The differences between Google Assistant and Alisa, a Russian-speaking counterpart developed by Russian search engine company Yandex, encapsulates the still-human-defined field of AI. A Twitter post went viral last Oct 2017 that shows how an app developed in the west is different in values to an app developed in the east. Google warmly answered the query of “I feel sad” with “I wish I had arms so I could give you a hug. Alisa responded with, “No one said that life is about fun.” And it’s not quantifiable metrics gathered by a self-learning machine that defined each AI’s response, it’s the societal values of its developers. Google’s is emotional capitalism (hugging will take away the negativity), defined by sociologist Eva Illouz, and Yandex’s is emotional socialism (life is hard, deal with it), defined by sociologist Julia Lerner. One is unmistakably a western, even American, way of thinking; and the other characterizes how an actual Russian person would deal with sadness.

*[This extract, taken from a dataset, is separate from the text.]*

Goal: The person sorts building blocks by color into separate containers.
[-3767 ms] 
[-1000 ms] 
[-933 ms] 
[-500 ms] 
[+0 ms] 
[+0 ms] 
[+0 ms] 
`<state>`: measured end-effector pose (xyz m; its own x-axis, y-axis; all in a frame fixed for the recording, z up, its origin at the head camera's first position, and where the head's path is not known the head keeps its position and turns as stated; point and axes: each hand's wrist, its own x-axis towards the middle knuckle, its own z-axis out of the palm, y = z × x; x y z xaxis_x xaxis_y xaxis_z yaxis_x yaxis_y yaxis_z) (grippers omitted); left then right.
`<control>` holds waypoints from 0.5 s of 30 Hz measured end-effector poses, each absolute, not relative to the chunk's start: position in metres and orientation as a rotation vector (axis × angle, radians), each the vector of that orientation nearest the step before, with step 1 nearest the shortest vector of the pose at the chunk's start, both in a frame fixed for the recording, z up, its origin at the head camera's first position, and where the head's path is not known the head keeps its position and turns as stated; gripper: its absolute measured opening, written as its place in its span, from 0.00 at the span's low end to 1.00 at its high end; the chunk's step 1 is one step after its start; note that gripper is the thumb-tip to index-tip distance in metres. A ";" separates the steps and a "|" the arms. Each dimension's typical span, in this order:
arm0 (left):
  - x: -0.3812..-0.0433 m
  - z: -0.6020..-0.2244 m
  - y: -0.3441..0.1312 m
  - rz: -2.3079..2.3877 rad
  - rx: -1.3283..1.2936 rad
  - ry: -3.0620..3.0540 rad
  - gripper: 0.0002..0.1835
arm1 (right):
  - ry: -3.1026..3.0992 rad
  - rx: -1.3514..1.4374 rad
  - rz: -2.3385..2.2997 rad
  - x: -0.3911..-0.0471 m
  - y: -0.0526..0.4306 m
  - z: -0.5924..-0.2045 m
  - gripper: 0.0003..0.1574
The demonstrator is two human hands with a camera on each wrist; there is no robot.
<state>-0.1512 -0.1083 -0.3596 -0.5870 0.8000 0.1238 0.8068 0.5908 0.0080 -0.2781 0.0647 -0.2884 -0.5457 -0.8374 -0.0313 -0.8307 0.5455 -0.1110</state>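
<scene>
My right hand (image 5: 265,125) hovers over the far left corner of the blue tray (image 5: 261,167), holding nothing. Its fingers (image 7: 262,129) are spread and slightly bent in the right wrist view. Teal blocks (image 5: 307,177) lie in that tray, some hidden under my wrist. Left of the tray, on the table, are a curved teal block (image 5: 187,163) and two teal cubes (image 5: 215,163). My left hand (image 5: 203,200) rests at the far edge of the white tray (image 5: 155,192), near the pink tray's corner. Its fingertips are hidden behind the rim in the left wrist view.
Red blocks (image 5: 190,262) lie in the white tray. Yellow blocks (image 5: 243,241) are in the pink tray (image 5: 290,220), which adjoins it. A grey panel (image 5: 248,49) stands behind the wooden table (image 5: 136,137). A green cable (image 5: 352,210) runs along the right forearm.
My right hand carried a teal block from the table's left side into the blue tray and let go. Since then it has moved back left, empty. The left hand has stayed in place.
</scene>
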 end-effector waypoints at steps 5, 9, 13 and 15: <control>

Lest We Forget, It’s Still Early Days
With Amazon releasing a host of products that promote interconnectivity in one’s home (through the Internet of Things) and the use of AI, many can experience the practicality of a presence in a household that can do things like play a TV show, heat food, and lock the doors with a command. This is a home people only saw in movies. The future really is now.
But even then, AI is young. Machine learning is, for all intents and purposes, step one. It could be that doomsayers may not have heard of deep learning, or artificial intelligence augmentation. These fields are about helping machines be more helpful to humans, not just helping machines learn themselves. By developing neural networks that assist in creativity and foster generation of new ideas, AIs won’t be deduced to a tool. It could possibly expand how humans think, the best outcome in a world where AI is still at its infancy.
Then there are the simple goals, such as having a better translation tool. The constant flux of information doesn’t have to lead to a world where apps and AI predetermine the movement and action of people, it could all just mean having more useful tools at our disposal.